Go through the records below line by line, counting those that contain the word "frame"; answer with the count only.

=== Data provided ===

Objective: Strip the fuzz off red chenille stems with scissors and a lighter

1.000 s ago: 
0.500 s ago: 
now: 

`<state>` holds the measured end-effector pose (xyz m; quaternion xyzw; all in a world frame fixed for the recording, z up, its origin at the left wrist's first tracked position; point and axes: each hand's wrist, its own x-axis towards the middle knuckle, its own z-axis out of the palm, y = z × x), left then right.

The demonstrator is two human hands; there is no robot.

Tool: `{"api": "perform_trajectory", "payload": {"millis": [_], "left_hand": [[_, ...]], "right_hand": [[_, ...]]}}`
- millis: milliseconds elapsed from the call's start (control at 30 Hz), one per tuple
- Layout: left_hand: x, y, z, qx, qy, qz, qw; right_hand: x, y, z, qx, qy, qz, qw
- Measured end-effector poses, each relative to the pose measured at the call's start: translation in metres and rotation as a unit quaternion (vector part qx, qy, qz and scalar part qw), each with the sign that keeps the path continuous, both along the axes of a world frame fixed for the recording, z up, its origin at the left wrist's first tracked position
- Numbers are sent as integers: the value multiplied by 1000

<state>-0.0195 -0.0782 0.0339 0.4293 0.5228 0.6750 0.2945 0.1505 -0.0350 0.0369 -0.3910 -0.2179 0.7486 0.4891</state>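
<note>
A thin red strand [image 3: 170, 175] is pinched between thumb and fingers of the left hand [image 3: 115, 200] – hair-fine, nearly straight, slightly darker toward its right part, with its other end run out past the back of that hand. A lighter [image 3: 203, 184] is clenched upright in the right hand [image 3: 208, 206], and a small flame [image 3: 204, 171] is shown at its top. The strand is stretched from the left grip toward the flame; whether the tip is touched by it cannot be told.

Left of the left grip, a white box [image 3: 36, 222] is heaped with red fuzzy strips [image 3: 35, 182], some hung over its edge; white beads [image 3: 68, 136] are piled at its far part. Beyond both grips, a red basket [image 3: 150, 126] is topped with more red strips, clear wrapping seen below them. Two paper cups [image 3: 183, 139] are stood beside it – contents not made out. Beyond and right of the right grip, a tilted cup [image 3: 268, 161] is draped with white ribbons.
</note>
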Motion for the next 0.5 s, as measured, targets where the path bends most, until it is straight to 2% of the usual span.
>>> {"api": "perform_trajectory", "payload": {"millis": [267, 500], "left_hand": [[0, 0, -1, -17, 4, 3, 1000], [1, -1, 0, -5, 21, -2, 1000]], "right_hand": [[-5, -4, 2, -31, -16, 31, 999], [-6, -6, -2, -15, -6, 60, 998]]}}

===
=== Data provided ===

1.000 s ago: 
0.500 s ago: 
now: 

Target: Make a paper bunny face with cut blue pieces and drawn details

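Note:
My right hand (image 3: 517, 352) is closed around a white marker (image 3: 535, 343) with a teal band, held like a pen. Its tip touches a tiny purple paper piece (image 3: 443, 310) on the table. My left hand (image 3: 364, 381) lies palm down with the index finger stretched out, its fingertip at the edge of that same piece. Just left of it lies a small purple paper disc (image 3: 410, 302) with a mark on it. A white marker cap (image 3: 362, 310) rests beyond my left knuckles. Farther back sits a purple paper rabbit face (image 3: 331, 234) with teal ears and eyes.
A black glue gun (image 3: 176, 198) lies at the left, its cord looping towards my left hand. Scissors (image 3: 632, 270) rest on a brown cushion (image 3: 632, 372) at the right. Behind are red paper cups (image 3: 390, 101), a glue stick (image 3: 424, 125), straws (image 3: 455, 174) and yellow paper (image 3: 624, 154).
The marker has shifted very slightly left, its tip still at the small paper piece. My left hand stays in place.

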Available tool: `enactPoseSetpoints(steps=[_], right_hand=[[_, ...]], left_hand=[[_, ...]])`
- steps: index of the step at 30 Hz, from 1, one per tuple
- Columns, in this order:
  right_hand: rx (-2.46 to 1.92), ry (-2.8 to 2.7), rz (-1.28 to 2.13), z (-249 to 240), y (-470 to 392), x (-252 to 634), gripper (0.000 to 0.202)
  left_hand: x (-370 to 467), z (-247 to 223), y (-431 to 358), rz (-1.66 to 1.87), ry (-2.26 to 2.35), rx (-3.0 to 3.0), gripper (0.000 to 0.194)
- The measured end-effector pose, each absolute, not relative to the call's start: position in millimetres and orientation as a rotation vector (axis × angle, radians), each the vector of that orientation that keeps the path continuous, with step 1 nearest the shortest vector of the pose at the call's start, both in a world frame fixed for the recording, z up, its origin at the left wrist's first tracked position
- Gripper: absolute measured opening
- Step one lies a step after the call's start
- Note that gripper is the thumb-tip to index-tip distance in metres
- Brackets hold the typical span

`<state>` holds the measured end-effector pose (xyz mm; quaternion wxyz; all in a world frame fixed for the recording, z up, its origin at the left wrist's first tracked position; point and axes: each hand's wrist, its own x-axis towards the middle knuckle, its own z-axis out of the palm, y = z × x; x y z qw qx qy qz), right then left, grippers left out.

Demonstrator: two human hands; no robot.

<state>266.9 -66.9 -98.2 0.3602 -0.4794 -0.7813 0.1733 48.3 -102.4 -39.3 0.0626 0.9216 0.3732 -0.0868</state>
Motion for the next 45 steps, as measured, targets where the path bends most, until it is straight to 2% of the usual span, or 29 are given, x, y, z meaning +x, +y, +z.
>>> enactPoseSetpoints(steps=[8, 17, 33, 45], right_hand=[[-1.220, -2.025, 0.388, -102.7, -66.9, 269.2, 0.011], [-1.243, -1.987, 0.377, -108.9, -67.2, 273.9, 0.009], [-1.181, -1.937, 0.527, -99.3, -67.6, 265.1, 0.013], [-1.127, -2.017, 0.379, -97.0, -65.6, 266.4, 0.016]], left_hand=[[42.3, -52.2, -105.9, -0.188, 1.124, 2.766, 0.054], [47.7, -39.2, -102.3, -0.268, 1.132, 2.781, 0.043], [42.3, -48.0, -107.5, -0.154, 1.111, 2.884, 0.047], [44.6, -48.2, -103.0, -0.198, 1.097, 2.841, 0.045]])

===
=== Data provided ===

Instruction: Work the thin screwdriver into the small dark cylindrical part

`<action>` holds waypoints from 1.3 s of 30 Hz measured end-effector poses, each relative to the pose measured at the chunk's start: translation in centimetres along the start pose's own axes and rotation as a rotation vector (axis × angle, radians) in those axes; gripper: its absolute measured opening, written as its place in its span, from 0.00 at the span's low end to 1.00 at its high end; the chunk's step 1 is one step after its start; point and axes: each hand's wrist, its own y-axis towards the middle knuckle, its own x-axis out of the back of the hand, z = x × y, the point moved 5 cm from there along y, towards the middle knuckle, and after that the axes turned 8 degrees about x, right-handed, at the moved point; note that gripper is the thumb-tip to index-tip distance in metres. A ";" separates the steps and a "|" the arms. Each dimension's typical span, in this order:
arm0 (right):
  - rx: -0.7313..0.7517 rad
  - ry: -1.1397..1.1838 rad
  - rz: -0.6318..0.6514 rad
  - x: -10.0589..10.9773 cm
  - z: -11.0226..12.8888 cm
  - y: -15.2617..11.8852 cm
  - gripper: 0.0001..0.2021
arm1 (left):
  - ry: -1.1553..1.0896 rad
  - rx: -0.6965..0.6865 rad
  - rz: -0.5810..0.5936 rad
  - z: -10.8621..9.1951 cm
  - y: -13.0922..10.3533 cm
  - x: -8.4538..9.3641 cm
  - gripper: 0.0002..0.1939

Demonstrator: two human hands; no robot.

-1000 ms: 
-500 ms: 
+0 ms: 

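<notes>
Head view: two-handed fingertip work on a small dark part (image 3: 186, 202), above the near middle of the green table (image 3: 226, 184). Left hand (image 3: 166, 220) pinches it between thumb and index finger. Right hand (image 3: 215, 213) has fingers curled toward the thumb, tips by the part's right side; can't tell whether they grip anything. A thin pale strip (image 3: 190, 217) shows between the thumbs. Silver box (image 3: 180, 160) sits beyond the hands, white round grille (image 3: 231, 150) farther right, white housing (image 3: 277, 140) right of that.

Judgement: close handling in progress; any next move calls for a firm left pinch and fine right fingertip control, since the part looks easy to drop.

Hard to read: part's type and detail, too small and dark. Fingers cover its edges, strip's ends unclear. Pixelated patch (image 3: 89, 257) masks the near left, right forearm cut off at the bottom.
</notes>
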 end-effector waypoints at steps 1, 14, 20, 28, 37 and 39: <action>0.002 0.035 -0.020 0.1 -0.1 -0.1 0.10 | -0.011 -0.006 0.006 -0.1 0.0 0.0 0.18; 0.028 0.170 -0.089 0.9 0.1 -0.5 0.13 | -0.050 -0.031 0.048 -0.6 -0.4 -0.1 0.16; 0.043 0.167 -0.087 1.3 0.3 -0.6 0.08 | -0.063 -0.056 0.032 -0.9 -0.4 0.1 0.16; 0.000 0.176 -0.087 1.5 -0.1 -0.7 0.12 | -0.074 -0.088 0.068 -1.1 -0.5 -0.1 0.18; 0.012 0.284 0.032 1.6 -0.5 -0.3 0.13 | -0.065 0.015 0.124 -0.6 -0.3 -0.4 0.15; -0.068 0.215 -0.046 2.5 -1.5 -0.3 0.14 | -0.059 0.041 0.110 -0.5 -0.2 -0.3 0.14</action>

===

▶ Written answer
4